- YOUR OBJECTIVE -
Give back, exactly as written, the lines from the first line of the data below through the line with "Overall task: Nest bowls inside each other", and omit the pictures.

- GIVEN RECORDS -
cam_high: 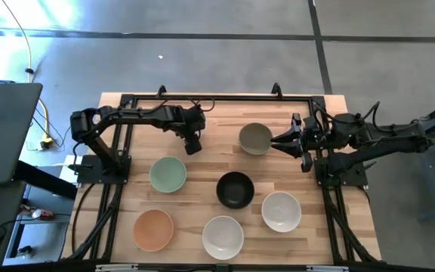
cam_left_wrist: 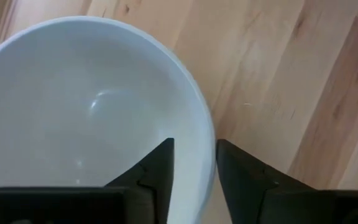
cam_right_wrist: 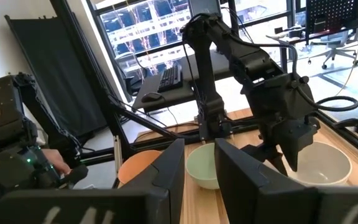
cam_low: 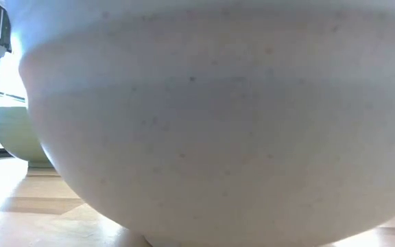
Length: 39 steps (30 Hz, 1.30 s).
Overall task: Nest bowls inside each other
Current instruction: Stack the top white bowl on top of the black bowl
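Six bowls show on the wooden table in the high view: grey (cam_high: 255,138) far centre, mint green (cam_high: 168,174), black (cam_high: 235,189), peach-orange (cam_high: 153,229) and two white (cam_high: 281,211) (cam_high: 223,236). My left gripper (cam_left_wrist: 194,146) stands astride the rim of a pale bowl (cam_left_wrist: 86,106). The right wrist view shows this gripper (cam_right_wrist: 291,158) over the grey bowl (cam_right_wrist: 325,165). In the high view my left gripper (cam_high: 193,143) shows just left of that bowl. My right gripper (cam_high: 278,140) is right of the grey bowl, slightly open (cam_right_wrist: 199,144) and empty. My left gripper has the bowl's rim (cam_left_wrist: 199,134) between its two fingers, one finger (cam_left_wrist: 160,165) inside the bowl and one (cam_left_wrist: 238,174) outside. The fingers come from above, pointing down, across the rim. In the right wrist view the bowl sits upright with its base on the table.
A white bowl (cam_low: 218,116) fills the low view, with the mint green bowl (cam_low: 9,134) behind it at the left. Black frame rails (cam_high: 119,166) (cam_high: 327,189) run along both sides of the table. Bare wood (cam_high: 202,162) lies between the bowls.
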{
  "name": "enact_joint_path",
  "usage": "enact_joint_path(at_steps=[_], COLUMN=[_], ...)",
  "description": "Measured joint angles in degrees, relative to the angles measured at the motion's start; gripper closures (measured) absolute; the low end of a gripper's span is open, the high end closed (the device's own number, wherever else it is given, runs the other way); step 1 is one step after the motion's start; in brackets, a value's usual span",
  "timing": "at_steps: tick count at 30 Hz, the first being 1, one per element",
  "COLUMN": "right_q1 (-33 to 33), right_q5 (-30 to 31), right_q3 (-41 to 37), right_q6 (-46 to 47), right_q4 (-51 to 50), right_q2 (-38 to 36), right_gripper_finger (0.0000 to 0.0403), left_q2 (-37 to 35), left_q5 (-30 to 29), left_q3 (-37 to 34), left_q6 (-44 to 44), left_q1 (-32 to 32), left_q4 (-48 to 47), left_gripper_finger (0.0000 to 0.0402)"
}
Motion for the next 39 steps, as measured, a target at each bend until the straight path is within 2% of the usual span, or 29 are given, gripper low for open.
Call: enact_joint_path(at_steps=[4,18,28,31,35,39], right_q1=[0.00,0.00,0.00,0.01,0.02,0.02], right_q5=[0.00,-0.02,-0.88,-1.08,-1.09,-1.09], right_q3=[0.00,0.00,0.00,0.00,0.00,0.00], right_q6=[0.00,0.55,2.14,2.51,3.04,2.59], right_q4=[0.00,0.01,0.00,0.00,-0.06,-0.16], right_q2=[0.00,0.00,-0.02,-0.02,-0.02,-0.02], right_gripper_finger=[0.0325,0.0325,0.0325,0.0325,0.0325,0.0325], left_q2=[0.00,0.07,5.93,6.52,5.74,4.37], left_q5=[1.06,3.40,4.92,5.13,4.07,4.15], left_q3=[0.00,0.00,0.00,0.00,0.06,0.07], left_q6=[0.01,0.03,-1.82,-2.41,-2.20,-1.92], left_q1=[0.32,0.32,0.24,0.15,0.17,0.21], left_q4=[0.04,0.07,1.03,1.73,2.32,2.49], left_gripper_finger=[0.0312,0.0314,0.0317,0.0337,0.0390,0.0397])
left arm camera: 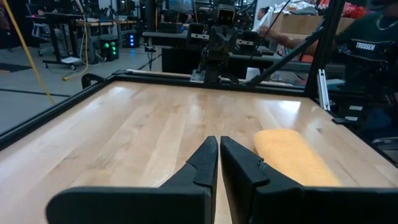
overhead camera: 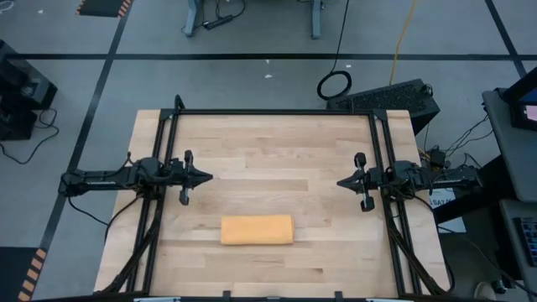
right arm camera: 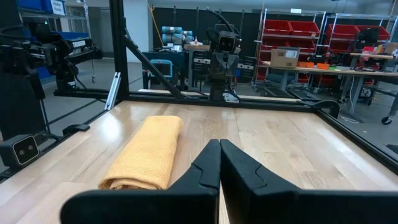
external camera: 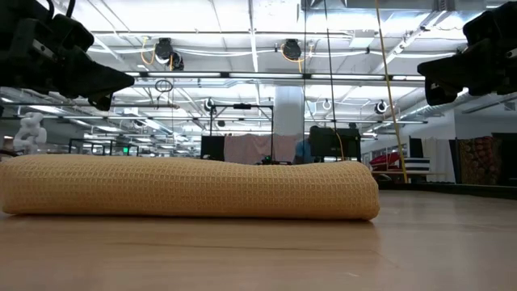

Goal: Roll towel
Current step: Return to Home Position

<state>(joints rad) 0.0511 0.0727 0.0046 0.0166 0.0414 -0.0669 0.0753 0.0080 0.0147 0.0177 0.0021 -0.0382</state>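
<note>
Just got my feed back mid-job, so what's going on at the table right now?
Nothing is being handled at this moment. The towel lies rolled into a short log on the wooden table, near its front edge and about midway between the arms. The left gripper is at the left side and the right gripper at the right. Both are shut, raised above the table, pointing toward each other and well clear of the towel. The rolling looks finished.

Plain orange-yellow towel (overhead camera: 257, 230), waffle-textured
</note>
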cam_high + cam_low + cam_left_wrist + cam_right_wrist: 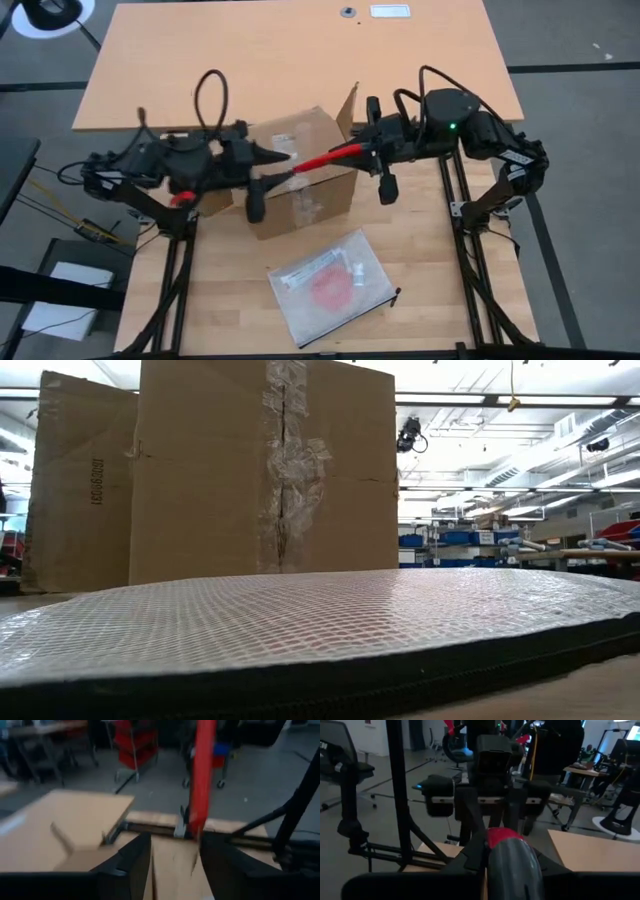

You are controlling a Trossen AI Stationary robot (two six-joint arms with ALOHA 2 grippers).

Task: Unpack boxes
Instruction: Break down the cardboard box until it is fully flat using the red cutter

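Note:
The brown cardboard box (300,175) stands on the table's middle, one flap (347,105) raised; it fills the low view (260,470). A red-handled box cutter (325,160) hangs level over the box, between the two grippers. My right gripper (358,152) is shut on its right end. My left gripper (280,165) is open at the cutter's other end. In the left wrist view, the red handle (200,780) runs into the gap between my left gripper's (175,865) fingers, and I see no touch. My right gripper pinches the cutter's grey and red butt end (512,855) between its two fingers. The fingers come level from the table's right and lie along the cutter. The cutter is lifted clear above the box, about level, pointing toward the left gripper.
A clear zip bag (325,285) with a red item lies flat on the table's near part, in front of the box, and spreads across the low view (320,620). The far half of the table (280,60) is bare wood.

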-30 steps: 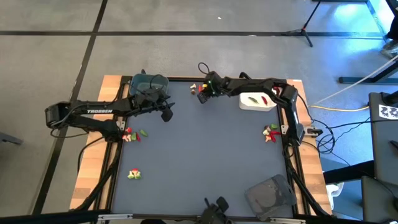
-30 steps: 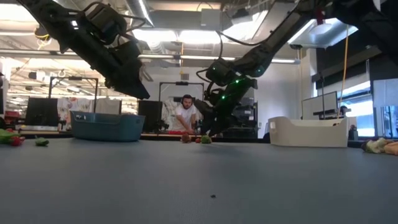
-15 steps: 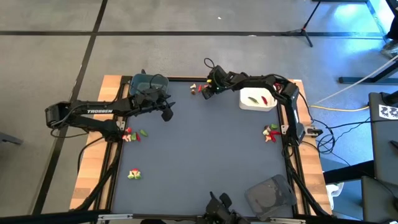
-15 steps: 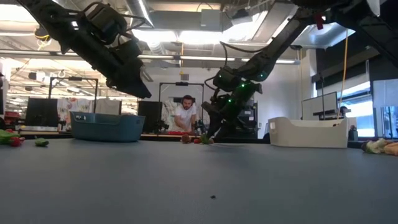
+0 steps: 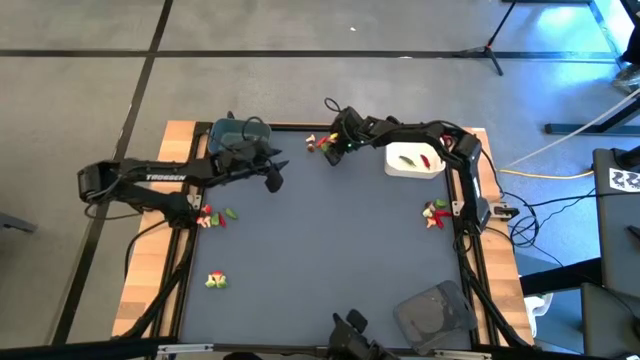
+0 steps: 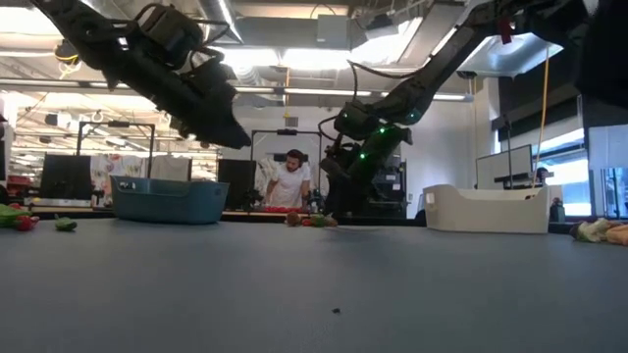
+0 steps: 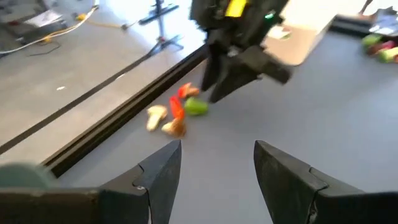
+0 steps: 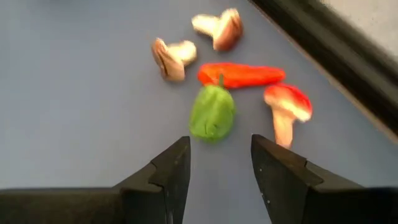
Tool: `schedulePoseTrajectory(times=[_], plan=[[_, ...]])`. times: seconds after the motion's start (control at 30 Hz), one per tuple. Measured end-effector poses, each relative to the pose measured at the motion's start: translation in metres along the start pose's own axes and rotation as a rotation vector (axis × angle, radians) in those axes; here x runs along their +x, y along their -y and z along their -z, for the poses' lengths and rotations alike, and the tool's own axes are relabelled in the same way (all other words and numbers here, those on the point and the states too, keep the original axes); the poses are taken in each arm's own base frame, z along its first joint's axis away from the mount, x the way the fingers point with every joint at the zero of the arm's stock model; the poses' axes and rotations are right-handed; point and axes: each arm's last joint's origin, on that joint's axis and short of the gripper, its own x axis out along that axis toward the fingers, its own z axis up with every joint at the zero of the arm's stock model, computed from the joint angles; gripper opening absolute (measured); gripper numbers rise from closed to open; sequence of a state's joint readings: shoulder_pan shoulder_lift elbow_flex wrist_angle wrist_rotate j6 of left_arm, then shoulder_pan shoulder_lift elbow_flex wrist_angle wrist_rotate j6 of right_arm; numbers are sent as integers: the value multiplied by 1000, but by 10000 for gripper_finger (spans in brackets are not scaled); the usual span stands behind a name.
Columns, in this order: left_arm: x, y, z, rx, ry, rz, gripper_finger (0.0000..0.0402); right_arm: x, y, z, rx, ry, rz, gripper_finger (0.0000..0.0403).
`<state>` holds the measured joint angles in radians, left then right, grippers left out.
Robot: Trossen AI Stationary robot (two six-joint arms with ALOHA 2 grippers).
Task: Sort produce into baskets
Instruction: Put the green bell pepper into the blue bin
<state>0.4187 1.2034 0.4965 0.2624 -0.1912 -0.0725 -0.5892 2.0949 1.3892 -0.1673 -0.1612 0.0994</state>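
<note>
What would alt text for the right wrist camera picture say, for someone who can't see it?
The right end effector, its two dark fingers open and empty, points at a small green toy pepper on the grey table. Just beyond lie a red chili, a red-capped mushroom and two tan mushrooms.

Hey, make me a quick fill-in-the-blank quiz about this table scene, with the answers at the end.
1. The right gripper hovers with open fingers just before a small ____ pepper-shaped toy.
2. The white plastic tub already holds toy ____.
3. The left gripper hangs open beside the ____ plastic tub.
4. The dark grey shallow tray sits near the table's ____ arm side.

Answers: green; produce; blue-grey; right
</note>
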Motion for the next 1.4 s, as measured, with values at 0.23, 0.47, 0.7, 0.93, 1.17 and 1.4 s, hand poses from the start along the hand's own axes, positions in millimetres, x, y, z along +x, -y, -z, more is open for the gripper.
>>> schedulePoseTrajectory(times=[0.23,0.47,0.7,0.93,1.17,1.4], plan=[[24,5,6,-26,-19,36,198,-1,-6,-9,51,70,36,170],[35,7,7,2,-51,35,198,2,-5,-6,179,58,43,170],[38,8,7,32,-33,16,198,8,-4,-2,197,25,-2,170],[50,10,20,14,-97,4,198,7,-1,-3,222,30,-22,170],[72,16,36,10,-192,2,198,8,5,-3,222,30,-27,130],[80,18,29,47,-179,5,198,9,14,-1,252,15,-38,45]])
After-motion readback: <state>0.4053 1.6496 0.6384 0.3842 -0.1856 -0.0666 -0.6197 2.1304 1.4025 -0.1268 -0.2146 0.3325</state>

- FINISHED EXERCISE -
cam_high: 
cam_left_wrist: 
cam_right_wrist: 
cam_low: 
Length: 39 steps (30 Hz, 1.30 s).
Overall task: Nest bowls inside each other

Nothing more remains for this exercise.